The ability to generate complex quantified invariants from simple
predicates often relieves the user from writing down wellformed
loop invariants. Various heuristics are also provided to
often infer most predicates [22].
In the next two subsections, we describe our initial experience
with using the two features of UCLID to verify a set of programs
manipulating linked lists.
7.2 Benchmarks
We have currently handled the following set of examples using the
two options of UCLID mentioned above:
* cyclic simple: This the example from Section 1 where all
the elements of a cyclic list are initialized to 0.
* reverse a: This example performs an in-place destructive update
of an acyclic linked list pointed to by a variable l.
* setunion, setunion S1: This is the example described in
Figure 1. The example setunion S1 denotes the portion of the
example before the destructive updates to combine the two lists
into one.
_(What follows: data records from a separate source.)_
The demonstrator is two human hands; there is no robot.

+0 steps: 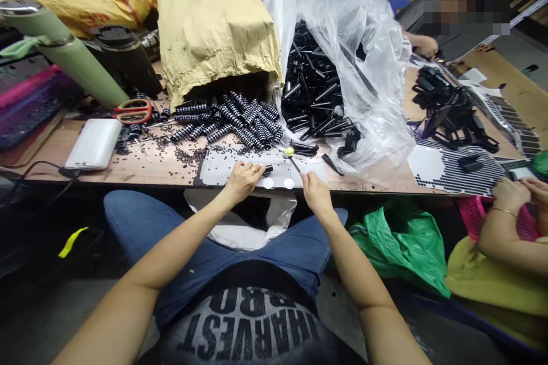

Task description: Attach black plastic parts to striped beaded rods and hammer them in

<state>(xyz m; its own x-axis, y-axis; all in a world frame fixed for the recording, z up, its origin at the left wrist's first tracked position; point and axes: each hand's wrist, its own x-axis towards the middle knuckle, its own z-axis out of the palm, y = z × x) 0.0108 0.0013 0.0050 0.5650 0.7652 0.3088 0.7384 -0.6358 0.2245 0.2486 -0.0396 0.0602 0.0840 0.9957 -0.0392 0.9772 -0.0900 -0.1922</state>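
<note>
My left hand [245,182] is closed around a short black cylindrical part [268,170] at the table's front edge. In my right hand [315,194] is a thin metal rod-like tool [295,163] with a yellow-green end pointing away from me. Both hands are over a pale sheet [222,166] dotted with small black bits, and two white discs lie near its front edge. Beyond them is a heap of black tubes with rows of pale marks [248,120], spilling from a yellow paper sack [214,23]. Glossy black plastic parts [312,91] fill a clear plastic bag [359,28].
Red-handled scissors [132,111], a white box-like device [93,144], a green bottle [81,63] and a dark tumbler [128,57] stand or lie at left. Black parts [449,108] are piled at right. A co-worker's hands [511,194] are at the far right, near a green bag [402,245].
</note>
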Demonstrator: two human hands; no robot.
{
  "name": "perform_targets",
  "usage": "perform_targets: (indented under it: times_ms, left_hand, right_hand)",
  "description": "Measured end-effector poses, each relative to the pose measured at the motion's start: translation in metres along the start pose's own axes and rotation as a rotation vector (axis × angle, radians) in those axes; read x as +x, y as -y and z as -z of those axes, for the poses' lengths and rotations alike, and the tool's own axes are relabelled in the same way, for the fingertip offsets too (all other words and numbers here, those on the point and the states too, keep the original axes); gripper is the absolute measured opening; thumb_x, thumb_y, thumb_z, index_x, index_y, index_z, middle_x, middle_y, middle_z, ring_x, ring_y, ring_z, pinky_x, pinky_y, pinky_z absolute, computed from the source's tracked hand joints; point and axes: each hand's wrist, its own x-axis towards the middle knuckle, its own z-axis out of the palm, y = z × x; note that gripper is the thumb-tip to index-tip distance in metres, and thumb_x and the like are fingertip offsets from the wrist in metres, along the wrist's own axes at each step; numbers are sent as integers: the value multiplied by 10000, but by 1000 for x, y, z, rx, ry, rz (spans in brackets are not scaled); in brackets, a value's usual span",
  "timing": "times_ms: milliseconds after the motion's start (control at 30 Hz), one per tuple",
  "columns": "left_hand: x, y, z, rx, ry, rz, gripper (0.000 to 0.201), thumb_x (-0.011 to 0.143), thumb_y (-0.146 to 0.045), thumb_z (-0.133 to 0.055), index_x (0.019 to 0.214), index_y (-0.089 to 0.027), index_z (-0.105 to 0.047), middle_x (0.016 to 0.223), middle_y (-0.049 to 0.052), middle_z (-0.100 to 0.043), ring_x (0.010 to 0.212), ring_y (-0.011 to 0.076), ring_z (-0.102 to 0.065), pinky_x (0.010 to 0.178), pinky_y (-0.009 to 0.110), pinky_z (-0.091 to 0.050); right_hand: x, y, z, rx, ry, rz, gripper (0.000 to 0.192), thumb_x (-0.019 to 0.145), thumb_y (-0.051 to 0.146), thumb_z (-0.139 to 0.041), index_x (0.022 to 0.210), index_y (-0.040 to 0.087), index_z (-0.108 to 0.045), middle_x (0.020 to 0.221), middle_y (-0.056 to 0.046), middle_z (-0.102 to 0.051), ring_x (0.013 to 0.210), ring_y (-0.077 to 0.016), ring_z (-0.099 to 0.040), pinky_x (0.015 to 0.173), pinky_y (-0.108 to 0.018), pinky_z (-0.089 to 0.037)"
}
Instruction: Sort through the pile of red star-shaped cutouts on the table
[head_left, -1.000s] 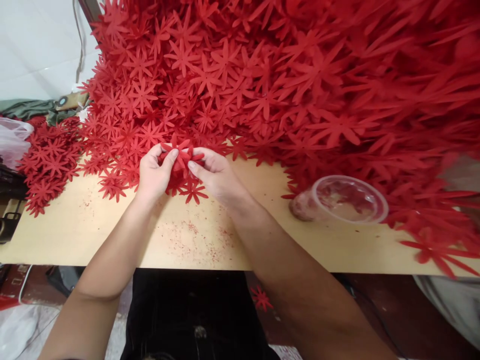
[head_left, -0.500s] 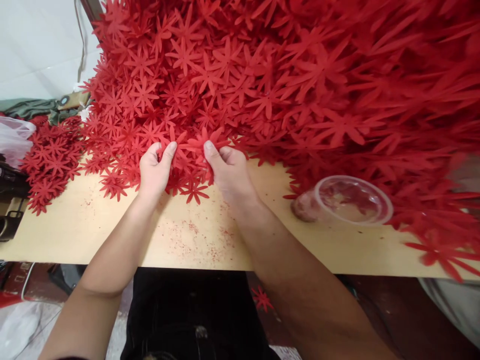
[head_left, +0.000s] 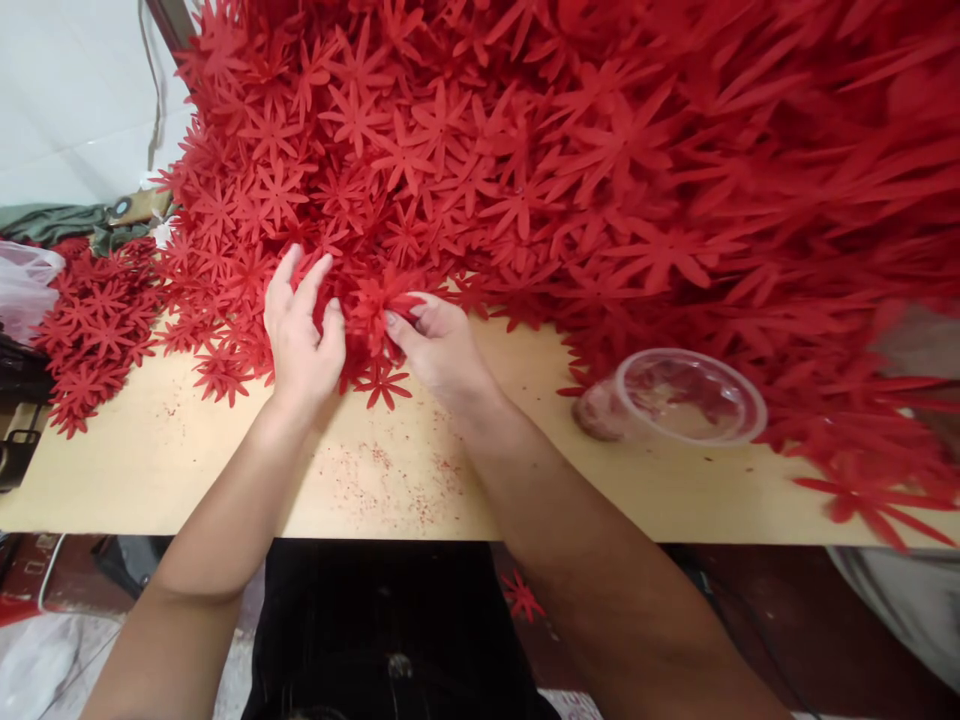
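My right hand (head_left: 442, 345) pinches a red petal flower (head_left: 379, 305) between thumb and fingers, at the front of a large heap of red flower pieces (head_left: 420, 150). Several layers of petals seem to fan out from the held flower. Just left of it is my left hand (head_left: 304, 335), fingers spread and raised, with nothing visible in its grasp. A loose red flower piece (head_left: 384, 386) lies on the table below the held flower.
On the wooden table (head_left: 225, 480), a clear plastic tub (head_left: 690, 398) lies right of my arms against the heap. A smaller pile of red flower pieces (head_left: 105, 325) sits at the left, beside a white plastic bag (head_left: 28, 285). Red crumbs are scattered near the table's front edge.
My left hand has let go of the red petals and spread its fingers. My right hand has shifted slightly left and down, still pinching the flower.
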Motion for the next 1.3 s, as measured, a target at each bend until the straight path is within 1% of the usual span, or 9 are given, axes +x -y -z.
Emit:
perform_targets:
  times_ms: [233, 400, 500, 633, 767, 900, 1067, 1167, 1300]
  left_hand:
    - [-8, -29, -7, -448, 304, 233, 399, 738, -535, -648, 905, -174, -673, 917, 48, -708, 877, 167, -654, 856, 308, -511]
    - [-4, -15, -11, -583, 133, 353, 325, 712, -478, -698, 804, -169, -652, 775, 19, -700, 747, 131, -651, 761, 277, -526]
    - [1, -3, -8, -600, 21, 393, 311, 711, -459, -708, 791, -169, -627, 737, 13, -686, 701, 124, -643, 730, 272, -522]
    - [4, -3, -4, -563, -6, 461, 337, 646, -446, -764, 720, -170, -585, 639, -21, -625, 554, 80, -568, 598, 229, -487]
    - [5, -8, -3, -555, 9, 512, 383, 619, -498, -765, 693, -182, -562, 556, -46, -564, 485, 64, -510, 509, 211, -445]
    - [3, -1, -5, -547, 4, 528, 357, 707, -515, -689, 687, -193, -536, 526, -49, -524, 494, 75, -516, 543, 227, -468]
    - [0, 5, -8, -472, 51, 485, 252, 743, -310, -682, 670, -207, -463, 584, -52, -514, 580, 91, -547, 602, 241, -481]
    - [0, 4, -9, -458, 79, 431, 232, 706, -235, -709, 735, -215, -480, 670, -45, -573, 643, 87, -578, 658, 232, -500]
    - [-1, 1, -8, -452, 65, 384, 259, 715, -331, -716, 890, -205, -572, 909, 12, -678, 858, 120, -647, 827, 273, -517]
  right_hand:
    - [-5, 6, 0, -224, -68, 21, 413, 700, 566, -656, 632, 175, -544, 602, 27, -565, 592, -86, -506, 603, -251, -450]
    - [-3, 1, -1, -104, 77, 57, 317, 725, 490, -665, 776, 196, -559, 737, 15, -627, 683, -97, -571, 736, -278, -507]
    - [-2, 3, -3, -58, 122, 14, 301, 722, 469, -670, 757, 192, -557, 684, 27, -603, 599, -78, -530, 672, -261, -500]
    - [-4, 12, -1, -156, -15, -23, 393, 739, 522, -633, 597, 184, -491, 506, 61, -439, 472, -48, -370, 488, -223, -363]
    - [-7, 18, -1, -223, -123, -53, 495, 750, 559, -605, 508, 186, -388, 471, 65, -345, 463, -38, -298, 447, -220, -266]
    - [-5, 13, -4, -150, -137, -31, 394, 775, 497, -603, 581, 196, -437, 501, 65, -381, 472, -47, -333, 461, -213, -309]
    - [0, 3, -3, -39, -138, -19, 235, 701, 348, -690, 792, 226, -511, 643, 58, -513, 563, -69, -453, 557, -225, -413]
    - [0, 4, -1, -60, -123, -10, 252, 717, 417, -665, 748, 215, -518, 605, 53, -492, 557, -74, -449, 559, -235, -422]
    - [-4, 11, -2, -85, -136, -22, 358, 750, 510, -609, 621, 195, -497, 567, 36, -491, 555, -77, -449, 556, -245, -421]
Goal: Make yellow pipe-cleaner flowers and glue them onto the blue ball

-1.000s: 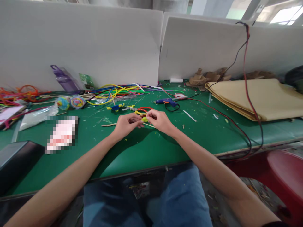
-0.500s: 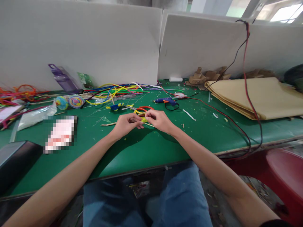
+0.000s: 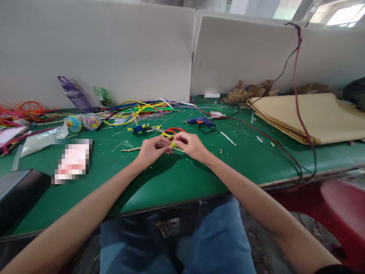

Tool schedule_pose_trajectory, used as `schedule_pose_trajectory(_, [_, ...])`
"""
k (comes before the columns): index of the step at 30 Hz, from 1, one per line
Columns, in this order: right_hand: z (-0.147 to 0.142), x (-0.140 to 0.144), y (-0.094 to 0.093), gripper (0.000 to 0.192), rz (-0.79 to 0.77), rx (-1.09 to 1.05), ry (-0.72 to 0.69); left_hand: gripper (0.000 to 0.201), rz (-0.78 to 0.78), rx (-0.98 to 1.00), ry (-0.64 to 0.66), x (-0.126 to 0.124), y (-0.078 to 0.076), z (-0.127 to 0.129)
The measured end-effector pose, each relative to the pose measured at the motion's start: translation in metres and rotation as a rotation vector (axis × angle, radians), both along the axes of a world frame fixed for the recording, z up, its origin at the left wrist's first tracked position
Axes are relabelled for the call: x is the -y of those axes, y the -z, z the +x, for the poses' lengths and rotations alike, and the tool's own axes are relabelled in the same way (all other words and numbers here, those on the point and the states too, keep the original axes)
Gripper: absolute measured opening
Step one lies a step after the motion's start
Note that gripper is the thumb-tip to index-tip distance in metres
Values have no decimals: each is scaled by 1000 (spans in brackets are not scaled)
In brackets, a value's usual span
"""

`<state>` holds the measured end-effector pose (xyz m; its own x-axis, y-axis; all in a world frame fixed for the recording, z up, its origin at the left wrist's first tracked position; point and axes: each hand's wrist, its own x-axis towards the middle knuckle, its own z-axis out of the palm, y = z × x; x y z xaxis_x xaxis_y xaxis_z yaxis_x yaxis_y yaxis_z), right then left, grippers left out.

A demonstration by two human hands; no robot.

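Observation:
Above the green table, my left hand [image 3: 152, 151] and my right hand [image 3: 189, 144] meet fingertip to fingertip. Both pinch a small yellow piece [image 3: 173, 144], fuzzy-looking and mostly covered by the fingers, so its exact kind is hidden. Just beyond my hands lie scissors with orange-red handles [image 3: 174, 130]. A blue and yellow craft piece [image 3: 138, 128] rests behind my left hand. One thin wooden stick [image 3: 131, 150] lies left of my left hand, and a pale stick end [image 3: 179, 150] shows under my right fingers.
A blue glue gun [image 3: 199, 121] lies behind my right hand, its cable near a red and black wire [image 3: 298, 76]. Coloured pipe cleaners [image 3: 142, 108] and a purple bottle [image 3: 75, 95] are at the back. Folded brown paper [image 3: 310, 116] lies right; a black box [image 3: 23, 198] sits left.
Almost nothing differs. Both hands stay in the same place with the yellow piece between the fingertips; the right fingers have shifted very slightly.

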<state>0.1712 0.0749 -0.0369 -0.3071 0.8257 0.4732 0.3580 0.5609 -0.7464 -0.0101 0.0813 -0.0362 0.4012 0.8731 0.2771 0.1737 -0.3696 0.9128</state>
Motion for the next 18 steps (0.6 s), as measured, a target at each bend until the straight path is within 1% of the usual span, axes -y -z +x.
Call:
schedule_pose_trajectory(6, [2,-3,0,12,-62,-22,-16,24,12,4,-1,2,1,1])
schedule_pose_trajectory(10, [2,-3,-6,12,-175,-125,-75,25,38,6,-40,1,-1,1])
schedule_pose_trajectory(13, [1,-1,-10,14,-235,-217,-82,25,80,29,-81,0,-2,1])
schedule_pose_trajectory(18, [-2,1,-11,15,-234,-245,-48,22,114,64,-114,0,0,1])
We have included both setunion and setunion S1
to demonstrate the increase in complexity in the presence of
destructive updates.
* insert: This is the example of insertion into a sorted list
described in Figure 2 in Section 2.
* dlist remove: This example of a doubly linked list is also
described in Section 2.
7.3 Proving verification conditions
In this section, we describe the set of examples for which we
provided the loop invariant manually and used the theorem prover
to prove the verification conditions.
Figure 6 describe the results of verifying these examples on
a 2 GHz machine running Linux and 1GB memory. ZChaff [29]
was used as the SAT solver inside UCLID. We have measured
the complexity of the VC generated (VC Size) and the total time
taken by the theorem prover to prove the formula. We have also
included the number of cases where we had to manually instantiate
an axiom.
Observe the difference between the verification of setunion S1
and setunion. In the latter case, adding the destructive updates requires
one manual instantiation as well as increased CPU time.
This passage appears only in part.